Work instructions: If a line in the entries includes "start", show that line.

The input:
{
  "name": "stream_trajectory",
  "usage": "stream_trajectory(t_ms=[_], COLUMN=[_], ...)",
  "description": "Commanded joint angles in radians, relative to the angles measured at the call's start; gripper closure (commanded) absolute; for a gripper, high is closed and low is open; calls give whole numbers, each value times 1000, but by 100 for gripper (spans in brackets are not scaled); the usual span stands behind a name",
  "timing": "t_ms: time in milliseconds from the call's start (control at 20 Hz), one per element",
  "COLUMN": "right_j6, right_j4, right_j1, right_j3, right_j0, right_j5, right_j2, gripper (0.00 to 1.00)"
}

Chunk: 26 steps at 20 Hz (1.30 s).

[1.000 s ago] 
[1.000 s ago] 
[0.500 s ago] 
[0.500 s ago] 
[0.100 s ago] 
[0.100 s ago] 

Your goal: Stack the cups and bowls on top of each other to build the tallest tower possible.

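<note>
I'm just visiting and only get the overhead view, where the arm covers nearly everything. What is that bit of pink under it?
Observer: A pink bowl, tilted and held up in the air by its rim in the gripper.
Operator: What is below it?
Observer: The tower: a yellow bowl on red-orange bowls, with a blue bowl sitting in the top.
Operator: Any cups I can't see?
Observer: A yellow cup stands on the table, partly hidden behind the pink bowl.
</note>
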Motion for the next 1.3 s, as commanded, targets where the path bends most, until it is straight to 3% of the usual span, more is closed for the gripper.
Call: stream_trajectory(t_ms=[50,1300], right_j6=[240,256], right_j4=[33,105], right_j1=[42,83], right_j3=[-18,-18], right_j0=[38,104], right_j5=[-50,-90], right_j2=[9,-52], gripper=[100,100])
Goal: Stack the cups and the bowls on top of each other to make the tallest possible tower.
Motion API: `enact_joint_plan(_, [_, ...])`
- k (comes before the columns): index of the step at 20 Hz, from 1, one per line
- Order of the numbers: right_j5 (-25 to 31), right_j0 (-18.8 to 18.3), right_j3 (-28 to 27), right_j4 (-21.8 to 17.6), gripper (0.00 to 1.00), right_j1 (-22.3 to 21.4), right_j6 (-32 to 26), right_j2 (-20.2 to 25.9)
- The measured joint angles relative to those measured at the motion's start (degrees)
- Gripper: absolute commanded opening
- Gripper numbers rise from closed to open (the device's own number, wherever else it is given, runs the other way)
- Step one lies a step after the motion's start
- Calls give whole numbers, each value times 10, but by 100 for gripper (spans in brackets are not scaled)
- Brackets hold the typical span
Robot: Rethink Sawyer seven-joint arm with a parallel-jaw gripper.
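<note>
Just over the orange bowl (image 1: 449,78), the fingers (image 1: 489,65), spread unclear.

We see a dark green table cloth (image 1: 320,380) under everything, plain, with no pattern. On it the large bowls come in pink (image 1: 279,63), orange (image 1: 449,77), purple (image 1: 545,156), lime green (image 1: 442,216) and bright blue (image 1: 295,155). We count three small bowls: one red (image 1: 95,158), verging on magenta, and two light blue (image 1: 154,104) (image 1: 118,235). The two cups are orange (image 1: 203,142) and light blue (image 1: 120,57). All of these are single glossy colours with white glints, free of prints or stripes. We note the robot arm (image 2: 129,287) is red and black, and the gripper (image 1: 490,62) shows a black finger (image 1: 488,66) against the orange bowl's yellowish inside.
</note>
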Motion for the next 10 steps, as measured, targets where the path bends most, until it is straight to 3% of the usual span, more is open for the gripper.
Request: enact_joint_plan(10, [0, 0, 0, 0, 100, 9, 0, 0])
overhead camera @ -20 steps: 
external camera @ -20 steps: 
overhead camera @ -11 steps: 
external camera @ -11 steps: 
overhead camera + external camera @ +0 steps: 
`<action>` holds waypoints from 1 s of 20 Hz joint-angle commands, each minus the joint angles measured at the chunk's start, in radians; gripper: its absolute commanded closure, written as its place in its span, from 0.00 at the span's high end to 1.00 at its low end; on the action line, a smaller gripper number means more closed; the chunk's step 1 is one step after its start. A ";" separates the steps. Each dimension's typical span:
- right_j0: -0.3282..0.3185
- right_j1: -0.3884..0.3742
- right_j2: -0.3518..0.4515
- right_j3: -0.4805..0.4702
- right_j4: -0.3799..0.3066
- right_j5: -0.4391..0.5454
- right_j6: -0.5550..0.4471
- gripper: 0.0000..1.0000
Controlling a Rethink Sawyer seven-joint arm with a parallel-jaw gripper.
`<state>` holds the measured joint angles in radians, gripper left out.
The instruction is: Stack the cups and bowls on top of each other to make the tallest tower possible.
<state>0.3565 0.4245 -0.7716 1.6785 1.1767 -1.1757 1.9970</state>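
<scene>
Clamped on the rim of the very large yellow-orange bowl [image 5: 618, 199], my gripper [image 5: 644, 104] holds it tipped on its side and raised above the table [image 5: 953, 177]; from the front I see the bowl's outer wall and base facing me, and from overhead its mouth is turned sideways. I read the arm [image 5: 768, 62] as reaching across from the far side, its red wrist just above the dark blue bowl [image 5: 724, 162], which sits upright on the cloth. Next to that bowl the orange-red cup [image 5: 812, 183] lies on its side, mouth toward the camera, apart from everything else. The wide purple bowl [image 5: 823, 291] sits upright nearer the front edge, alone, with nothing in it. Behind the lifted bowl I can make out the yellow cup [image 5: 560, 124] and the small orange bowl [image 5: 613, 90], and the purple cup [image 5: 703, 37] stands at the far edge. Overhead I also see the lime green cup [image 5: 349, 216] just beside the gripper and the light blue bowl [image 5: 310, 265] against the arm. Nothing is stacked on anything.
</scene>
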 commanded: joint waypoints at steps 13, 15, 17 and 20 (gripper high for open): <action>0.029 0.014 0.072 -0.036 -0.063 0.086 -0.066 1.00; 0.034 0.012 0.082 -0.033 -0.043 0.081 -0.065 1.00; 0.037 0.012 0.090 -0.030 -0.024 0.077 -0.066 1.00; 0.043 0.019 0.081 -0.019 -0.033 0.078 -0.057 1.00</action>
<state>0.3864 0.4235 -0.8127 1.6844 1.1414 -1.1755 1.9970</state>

Answer section:
  "description": "Commanded joint angles in radians, relative to the angles measured at the call's start; gripper closure (commanded) absolute; for a gripper, high is closed and low is open; calls give whole numbers, each value times 1000, but by 100 for gripper (spans in brackets are not scaled); the usual span stands behind a name",
  "timing": "t_ms: time in milliseconds from the call's start (control at 20 Hz), one per element",
- The measured joint angles relative to those measured at the motion's start (degrees)
- Step one lies a step after the motion's start
`<action>` holds waypoints from 1 s of 20 Hz joint-angle commands, each minus the joint angles measured at the chunk's start, in radians; gripper: its absolute commanded closure, written as its place in its span, from 0.00 at the span's high end to 1.00 at its low end; on the action line, a smaller gripper number means more closed; the chunk's step 1 is one step after its start. A ";" separates the steps. Each dimension's typical span:

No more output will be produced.